Researchers: A/Pr Subramanyam Vemulpad (Principal investigator) ,  A/Pr Joanne Jamie Dr James Kohen Prof Shoba Ranganathan

Brief description This research will conserve customary Australian Aboriginal knowledge of historical and cultural significance and apply this knowledge to the discovery of new evidence-based alternative medicines that may help address the growing need for new antimicrobial treatments. It will also be a model for collaboration between Australian Aboriginal communities and research scientists. The customary (traditional and contemporary) knowledge of medicinal plants possessed by Indigenous peoples is a significant medicinal resource, as seen by the reliance on customary medicines by ~80% of the population in developing countries as their primary healthcare. There has been a renewed interest in customary medicines, especially with the increase in microbial resistance and emergence of new diseases, side effects of single compound medications and high cost of drug development. Australian Aboriginal people have a vast medicinal plant knowledge based on thousands of years of using plants as medicines. This especially includes topical use for conditions indicative of microbial infections. Despite their potential, relatively few studies have been conducted on Australian Aboriginal medicines to provide evidence for their use. For Northern New South Wales (NNSW) Aboriginal communities, as is the case for many other Australian Aboriginal communities, this customary knowledge is rapidly disappearing, especially due to premature deaths of the elder custodians of this knowledge.

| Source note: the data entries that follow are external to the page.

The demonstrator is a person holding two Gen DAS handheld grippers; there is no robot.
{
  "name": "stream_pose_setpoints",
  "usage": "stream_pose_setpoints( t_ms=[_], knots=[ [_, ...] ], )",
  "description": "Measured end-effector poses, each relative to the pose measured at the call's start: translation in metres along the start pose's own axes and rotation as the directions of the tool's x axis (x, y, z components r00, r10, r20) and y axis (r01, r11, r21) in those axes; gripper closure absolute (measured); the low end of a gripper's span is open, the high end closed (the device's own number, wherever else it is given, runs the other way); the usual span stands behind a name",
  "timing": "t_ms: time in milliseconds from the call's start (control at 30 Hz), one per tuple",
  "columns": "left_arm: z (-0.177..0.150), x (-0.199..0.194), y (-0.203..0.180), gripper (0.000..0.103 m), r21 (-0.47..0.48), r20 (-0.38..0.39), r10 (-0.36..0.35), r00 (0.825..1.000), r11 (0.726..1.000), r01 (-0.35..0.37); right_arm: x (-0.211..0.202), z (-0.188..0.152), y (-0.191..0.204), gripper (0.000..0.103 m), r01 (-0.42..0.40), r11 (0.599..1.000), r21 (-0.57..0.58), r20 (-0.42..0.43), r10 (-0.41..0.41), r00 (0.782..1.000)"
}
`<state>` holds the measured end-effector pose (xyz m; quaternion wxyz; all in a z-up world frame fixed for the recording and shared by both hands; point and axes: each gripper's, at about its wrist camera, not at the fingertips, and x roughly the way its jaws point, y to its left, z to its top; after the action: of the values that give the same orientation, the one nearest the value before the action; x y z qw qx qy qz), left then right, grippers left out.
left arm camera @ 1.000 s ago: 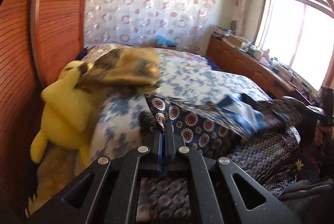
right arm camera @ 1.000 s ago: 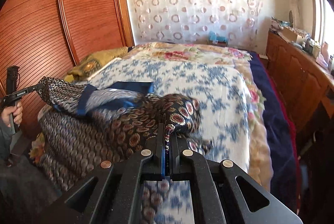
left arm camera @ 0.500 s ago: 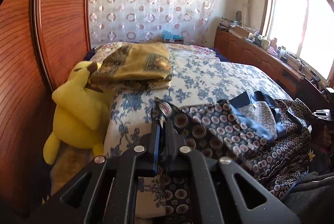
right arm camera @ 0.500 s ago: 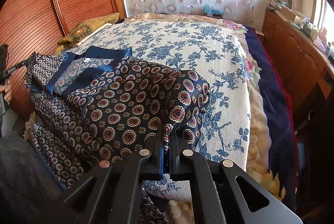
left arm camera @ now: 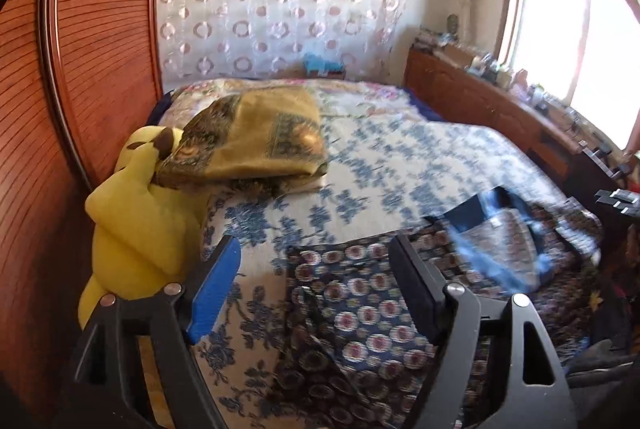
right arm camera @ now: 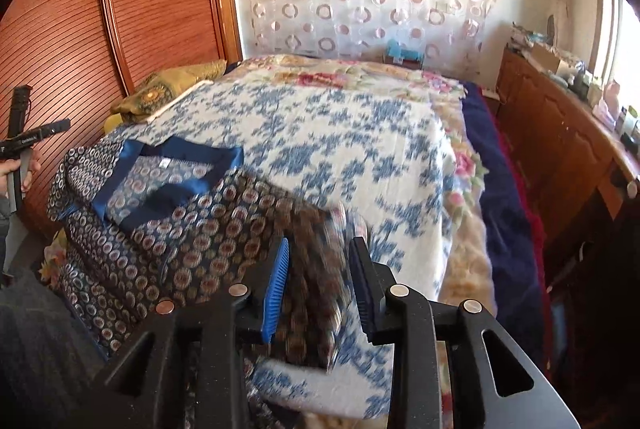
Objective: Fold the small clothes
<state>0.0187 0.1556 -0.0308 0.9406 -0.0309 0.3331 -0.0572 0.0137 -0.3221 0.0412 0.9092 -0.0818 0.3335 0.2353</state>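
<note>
A dark navy garment (left arm camera: pixel 360 309) with round medallions and a blue collar (left arm camera: pixel 476 217) lies spread at the near edge of the bed. My left gripper (left arm camera: pixel 316 269) hovers over its left edge, jaws opening and wide apart, with the cloth lying loose below them. In the right wrist view the garment (right arm camera: pixel 180 229) sits to the left. A blurred fold of it hangs between the opening jaws of my right gripper (right arm camera: pixel 320 269), and the pads stand clear of it. A hand (right arm camera: pixel 16 173) holds the left gripper at that view's left edge.
The bed cover (right arm camera: pixel 340 133) is white with blue flowers. A yellow plush toy (left arm camera: pixel 136 229) and a folded yellow-brown blanket (left arm camera: pixel 256 141) lie at the bed's left side by the wooden wardrobe (left arm camera: pixel 80 69). A cluttered wooden sideboard (right arm camera: pixel 560 133) runs along the right under the window.
Both grippers were shut on corners of the garment and have opened. The cloth has dropped onto the bed, and the left gripper has shifted sideways off its corner.
</note>
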Motion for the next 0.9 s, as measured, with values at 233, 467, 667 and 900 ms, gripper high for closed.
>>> stream_pose_setpoints(
  t_ms=[233,467,667,900],
  knots=[
    [-0.002,0.024,0.01,0.026,-0.018,-0.038,0.043,0.998,0.999,-0.044,0.033,0.013,-0.023,0.06,0.042,0.997,0.057,0.002,-0.042,0.999],
    [-0.004,0.033,0.021,0.026,-0.052,-0.066,0.062,0.996,0.997,-0.065,0.087,0.004,-0.028,0.06,0.048,0.994,0.1,-0.129,-0.035,0.991],
    [-0.007,0.041,0.024,0.026,-0.06,-0.086,0.061,0.994,0.996,-0.067,0.077,0.004,-0.001,0.06,-0.017,0.997,0.072,-0.122,0.026,0.992],
    [-0.006,0.057,0.029,0.026,-0.061,-0.125,0.071,0.99,0.995,-0.079,0.091,0.0,0.005,0.058,0.01,0.998,0.062,-0.153,0.0,0.988]
  ],
)
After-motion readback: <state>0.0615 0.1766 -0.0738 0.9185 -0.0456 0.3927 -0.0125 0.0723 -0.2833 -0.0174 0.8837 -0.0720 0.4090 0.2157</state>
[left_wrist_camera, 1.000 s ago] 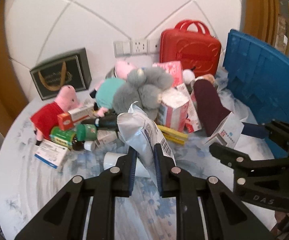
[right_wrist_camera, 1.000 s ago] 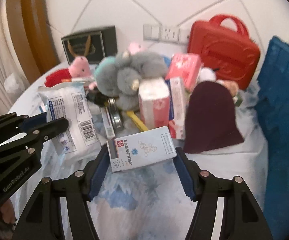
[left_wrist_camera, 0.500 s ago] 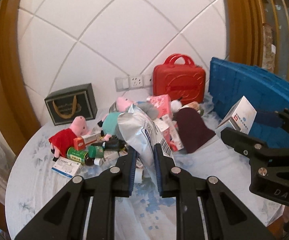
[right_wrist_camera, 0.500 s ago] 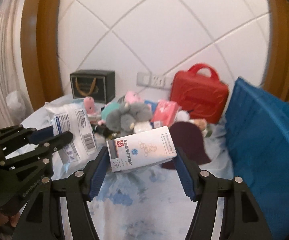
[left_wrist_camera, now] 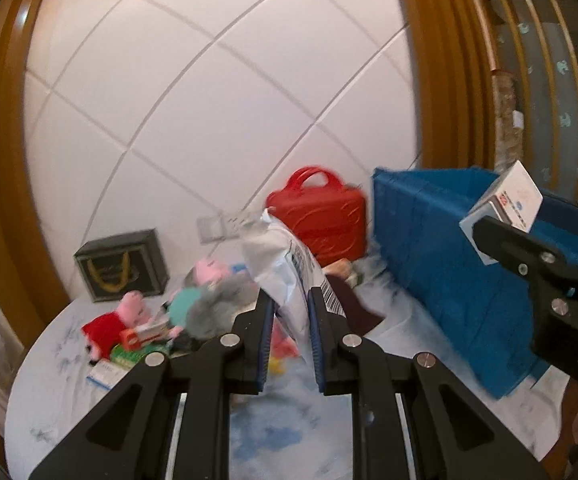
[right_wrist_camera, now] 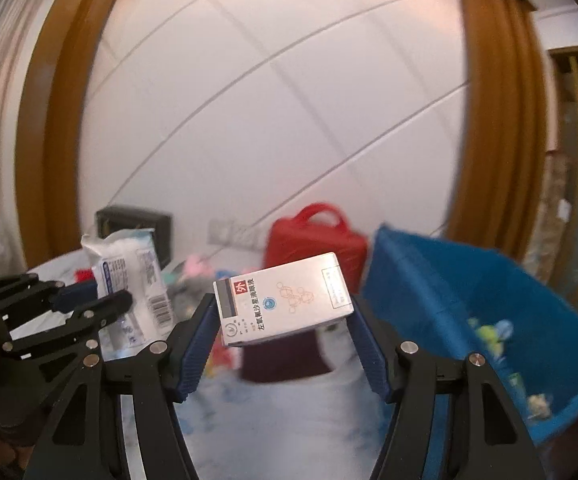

The overall aims of this project are to work in partnership with the NNSW Yaegl Local Aboriginal Land Council and Ulgundahi Elders Aboriginal Corporation to i) document and preserve first hand customary medicinal plant knowledge; ii) identify plants of significant medicinal potential in treating antibacterial and antifungal infections; iii) evaluate their effectiveness using in vitro and in vivo biological assays; and iv) identify the major bioactive components responsible for their medicinal properties.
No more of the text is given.